### WORK ORDER
Work out how many lines of the listing below contain the word "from". Respond with that number only.

*** Block opens ***

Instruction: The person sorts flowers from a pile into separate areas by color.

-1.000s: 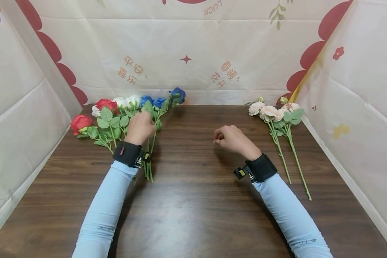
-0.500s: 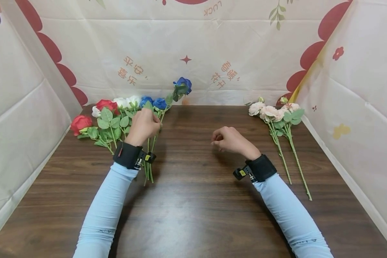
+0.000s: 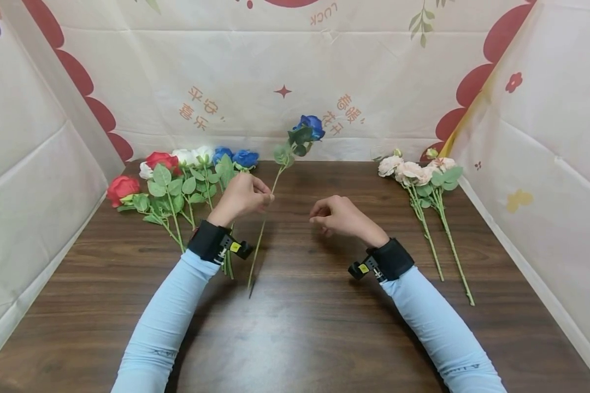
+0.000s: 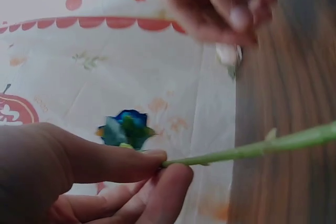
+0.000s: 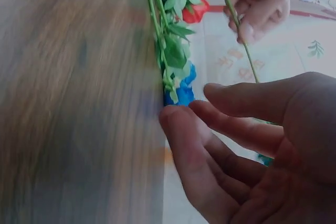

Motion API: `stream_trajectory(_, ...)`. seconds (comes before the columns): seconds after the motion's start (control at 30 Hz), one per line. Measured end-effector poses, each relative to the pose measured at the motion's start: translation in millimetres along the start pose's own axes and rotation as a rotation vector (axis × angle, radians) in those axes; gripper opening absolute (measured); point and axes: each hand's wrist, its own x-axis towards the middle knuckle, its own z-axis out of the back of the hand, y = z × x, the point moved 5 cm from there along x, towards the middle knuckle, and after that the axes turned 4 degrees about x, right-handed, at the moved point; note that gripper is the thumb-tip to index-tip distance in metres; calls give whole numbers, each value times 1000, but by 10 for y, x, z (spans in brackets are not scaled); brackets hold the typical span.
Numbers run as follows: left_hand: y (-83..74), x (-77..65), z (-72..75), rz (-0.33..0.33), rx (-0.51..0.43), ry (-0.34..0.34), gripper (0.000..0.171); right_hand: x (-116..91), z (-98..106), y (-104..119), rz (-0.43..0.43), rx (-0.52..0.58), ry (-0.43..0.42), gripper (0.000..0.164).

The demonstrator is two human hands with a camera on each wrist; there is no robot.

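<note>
Cloth-like blue rose [image 3: 314, 125]; wood-grain table [image 3: 295, 338] (softly glossy).

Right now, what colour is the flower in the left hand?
Blue; the flower shows best in the head view.

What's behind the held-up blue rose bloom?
The pale cloth, with orange characters beside the blue bloom. The patch directly behind it is covered; any print there can't be seen.

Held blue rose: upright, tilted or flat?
Tilted: pinched by the left hand, the blue rose slants, bloom up and leaning right.
</note>
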Motion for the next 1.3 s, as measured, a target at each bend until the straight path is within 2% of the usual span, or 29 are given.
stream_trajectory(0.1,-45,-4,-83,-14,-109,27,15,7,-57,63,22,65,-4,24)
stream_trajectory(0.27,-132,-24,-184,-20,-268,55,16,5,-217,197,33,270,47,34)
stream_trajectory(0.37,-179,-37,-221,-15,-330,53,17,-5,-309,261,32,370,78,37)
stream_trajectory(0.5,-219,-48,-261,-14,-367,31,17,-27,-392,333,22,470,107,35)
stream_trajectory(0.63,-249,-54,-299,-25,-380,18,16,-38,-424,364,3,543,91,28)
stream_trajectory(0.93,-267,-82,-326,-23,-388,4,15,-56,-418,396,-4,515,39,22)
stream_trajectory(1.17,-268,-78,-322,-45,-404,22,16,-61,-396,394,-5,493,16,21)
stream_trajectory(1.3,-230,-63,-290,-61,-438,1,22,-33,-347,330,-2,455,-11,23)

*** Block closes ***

### SOLUTION
2